Your SW can help you find a job if you know what you want. You don't seem to be at that stage yet. If you need the money or need to get doing something; I would just go with whatever that is not to much of a commitment.


----------



## Exy (Apr 26, 2018)

sinpin said:


> blowing taboos to smithereens in ways some may consider beautiful (such as through fantasizing about making love to some girl at a religious cultural center far off into the tree areas, inspired by some song in the movie Christine that was playing at some point in the movie that went "fell in love with a girl named Bonnie Maronie....we made love by an apple tree" )


Now that's something to put on your resume.

You won't make money with any of your interests, think about what your abilities are and how you can put them to good use. You say you like researching, are you good with details? How do you contribute to projects? Would you like working in a team, on your own, leading other employees eventually? Are you good at following directions? What's more important to you, flexibility and a balance between life and work, or would you be ready to dedicate lots of time and resources into your job? Think more realistically.


----------



## Dragunov (Oct 2, 2013)

Theoretical physics.


----------



## Yami no Yume (Oct 31, 2017)

@sinpin
Something in the fields of humanities would be appropriate. I don't think leaving old bias behind would be necessary or even good, because nobody is really able to do that and people would only deceive themselves if they think they are, plus the lectures themselves are biased.

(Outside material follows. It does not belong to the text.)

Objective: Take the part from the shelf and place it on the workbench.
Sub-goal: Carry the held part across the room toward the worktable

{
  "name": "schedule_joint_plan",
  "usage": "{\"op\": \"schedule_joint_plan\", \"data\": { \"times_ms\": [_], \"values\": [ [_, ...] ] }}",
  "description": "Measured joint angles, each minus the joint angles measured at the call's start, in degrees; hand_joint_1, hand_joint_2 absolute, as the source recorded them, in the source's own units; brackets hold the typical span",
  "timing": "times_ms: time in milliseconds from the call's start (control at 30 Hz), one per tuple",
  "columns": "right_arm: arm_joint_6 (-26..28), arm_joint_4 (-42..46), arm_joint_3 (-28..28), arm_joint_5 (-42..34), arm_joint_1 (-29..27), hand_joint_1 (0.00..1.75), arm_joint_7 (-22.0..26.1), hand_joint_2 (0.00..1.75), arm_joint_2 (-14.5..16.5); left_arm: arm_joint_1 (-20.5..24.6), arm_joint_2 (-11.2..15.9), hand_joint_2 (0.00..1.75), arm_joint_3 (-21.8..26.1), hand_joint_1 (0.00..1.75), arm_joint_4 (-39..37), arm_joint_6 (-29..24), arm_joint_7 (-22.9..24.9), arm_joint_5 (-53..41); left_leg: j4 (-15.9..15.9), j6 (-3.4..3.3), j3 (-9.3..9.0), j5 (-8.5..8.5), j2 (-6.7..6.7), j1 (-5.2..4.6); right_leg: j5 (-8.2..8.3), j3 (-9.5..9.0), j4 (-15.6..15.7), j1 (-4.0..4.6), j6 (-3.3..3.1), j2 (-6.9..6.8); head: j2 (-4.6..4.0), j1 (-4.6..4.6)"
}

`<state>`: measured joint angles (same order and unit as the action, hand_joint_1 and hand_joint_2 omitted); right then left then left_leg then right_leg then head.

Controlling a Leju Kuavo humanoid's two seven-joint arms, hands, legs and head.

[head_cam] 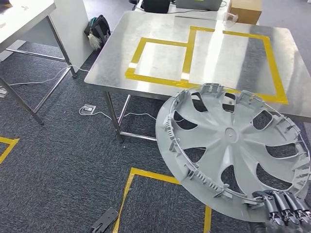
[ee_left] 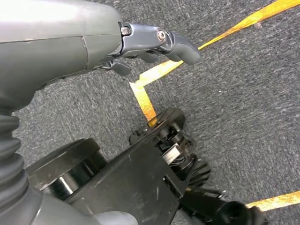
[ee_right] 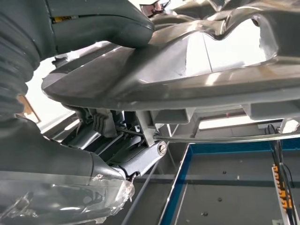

However, an idea would be to be a translator for works of literature or video material in the area you like, like religion. You could translate religious texts from Turkish into English or study another language and have more variety.
Based on type you could be good at that.
Also you are very scattered and lack direction in anything. It is like you cannot focus on talking about one subject, but when you translate you get direction and cannot jump between different subjects, so you can concentrate on making the sentence understandable for the reader.
This is only one idea though.

By the way, I would not include others too much in typing myself, especially when mentally unhealthy. I think, their bias is even greater than the one we have about ourselves.


----------



## Dissentient (Apr 14, 2018)

Teacher/Professor in an area you're passionate about? As a professor, you could do a lot of independent research as well.


----------



## master of time and space (Feb 16, 2017)

A Priest or Sorcerer's Apprentice


----------